PENUH CORETAN: Warga beraktivitas di Skatepark Gedung Creative Center di Lapangan Serbaguna, Bekasi Timur, Kota Bekasi, Selasa (17/5). Belum lama diresmikan kondisinya kini penuh coretan atau vandalismen.RAIZA SEPTIANTO/RADAR BEKASI.

RADARBEKASI.ID, BEKASI – Pelaksana Tugas (Plt) Dinas Pariwisata dan Kebudayaan Kota Bekasi Deded Kusmayadi angkat bicara soal aksi vandalisme di area gedung Creative Center.

Pihaknya beralasan, maraknya aksi vandalsime karena minimnya jumlah pengawasan di lapangan. “Jadi kita baru punya petugas sebanyak lima orang untuk menjaga gedung yang selebar itu,” jelas Deded.


“Nah upaya dari kita kalau siang ada beberapa pegawai dari kita untuk berkantor di sana dan untuk malam kita titipkan ke penjaga keamanan disitu yang patroli lah,” sambung dia.

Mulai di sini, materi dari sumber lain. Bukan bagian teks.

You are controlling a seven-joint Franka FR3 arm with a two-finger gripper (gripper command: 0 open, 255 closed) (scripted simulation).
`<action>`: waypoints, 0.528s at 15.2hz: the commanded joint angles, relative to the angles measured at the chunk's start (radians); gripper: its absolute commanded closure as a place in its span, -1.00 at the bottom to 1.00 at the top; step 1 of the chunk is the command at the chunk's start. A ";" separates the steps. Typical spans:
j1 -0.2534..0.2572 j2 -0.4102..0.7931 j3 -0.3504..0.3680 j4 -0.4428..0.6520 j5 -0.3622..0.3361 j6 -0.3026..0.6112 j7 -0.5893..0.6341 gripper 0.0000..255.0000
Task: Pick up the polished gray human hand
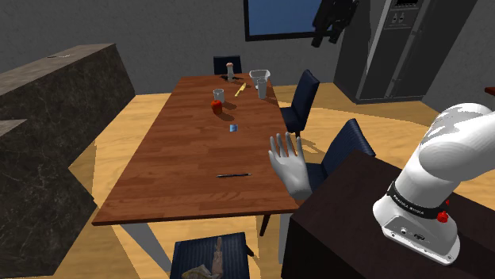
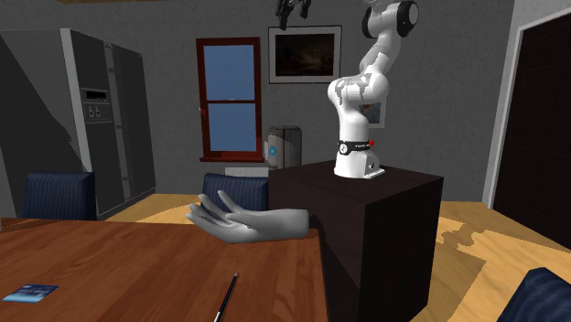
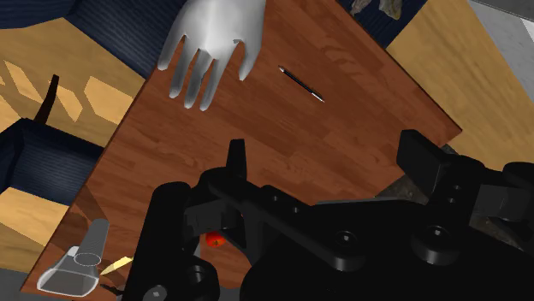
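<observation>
A glossy grey human hand (image 1: 289,166) (image 2: 252,222) (image 3: 210,38) lies palm up at the edge of the long brown wooden table (image 1: 174,158) (image 2: 119,274) (image 3: 282,128), on the side nearest the dark stand (image 1: 381,230). Its wrist sticks out past the table edge. My black gripper (image 1: 329,28) (image 2: 293,11) (image 3: 328,162) hangs high above the table, far from the hand. In the wrist view its two fingers stand apart with nothing between them, and the hand lies well beyond them.
A thin black pen (image 1: 232,175) (image 2: 226,297) (image 3: 301,84) lies near the hand. Glasses, a jug (image 1: 260,78), a red thing (image 1: 216,105) and a small blue cup (image 1: 232,128) stand at the far end. Dark blue chairs (image 1: 301,99) line the table. A grey fridge (image 2: 101,119) stands by the wall.
</observation>
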State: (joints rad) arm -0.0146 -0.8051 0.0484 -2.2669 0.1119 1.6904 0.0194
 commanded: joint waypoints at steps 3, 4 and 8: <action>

Area ruang kreatif Kota Bekasi itu paling tidak membutuhkan sedikitnya 15 orang petugas.“Salah satu kelemahannya itu, karena petugasnya belum maksimal, tenaganya belum maksimal,” ungkapnya.


Deded memastikan ke depannya Creative Center Bekasi akan dilakukan pembersihan dari vandalisme khususnya di area skate park.

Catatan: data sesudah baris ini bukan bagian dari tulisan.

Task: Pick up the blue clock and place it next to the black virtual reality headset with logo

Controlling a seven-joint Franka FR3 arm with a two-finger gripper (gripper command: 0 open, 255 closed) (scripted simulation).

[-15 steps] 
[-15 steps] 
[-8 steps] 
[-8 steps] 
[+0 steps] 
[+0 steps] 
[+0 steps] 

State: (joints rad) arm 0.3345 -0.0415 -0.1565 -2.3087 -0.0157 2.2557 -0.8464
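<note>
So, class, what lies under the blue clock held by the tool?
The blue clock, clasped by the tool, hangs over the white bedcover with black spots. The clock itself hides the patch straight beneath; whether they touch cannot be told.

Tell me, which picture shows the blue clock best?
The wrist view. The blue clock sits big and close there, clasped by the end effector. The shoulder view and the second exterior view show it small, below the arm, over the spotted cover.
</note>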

Tak hanya itu, ia juga memastikan bakal menambah personel untuk kebersihan dan perawatan tanaman agar area itu terjaga dan bisa digunakan secara maksimal.

“Tenagaya belum maksimal, bahkan secepatnya akan kita usulkan dianggarannya biaya tambahan untuk biaya kebersihan, pembiayaan pemotongan rumput,” ucap dia.

“Kita juga ingin memaksimalkan kembali tenaga yang ada. Ya untuk memelihara lah,” tuturnya.

Diketahui, fasilitas yang dibangun dengan dukungan pendanaan dari provinsi Jawa Barat itu baru diresmikan Februari 2022 lalu. Gubernur Jawa Barat Ridwan Kamil yang meresmikan rangsung sarana prasarana untuk mengembangkan kreativitas warga Bekasi ini. Namun disayangkan kondisinya kini dipenuhi coretan atau vandalism. Aksi tersebut sangat disayangkan karena dinilai merusak estetika kota dan telihat kumuh. (dil/pjk).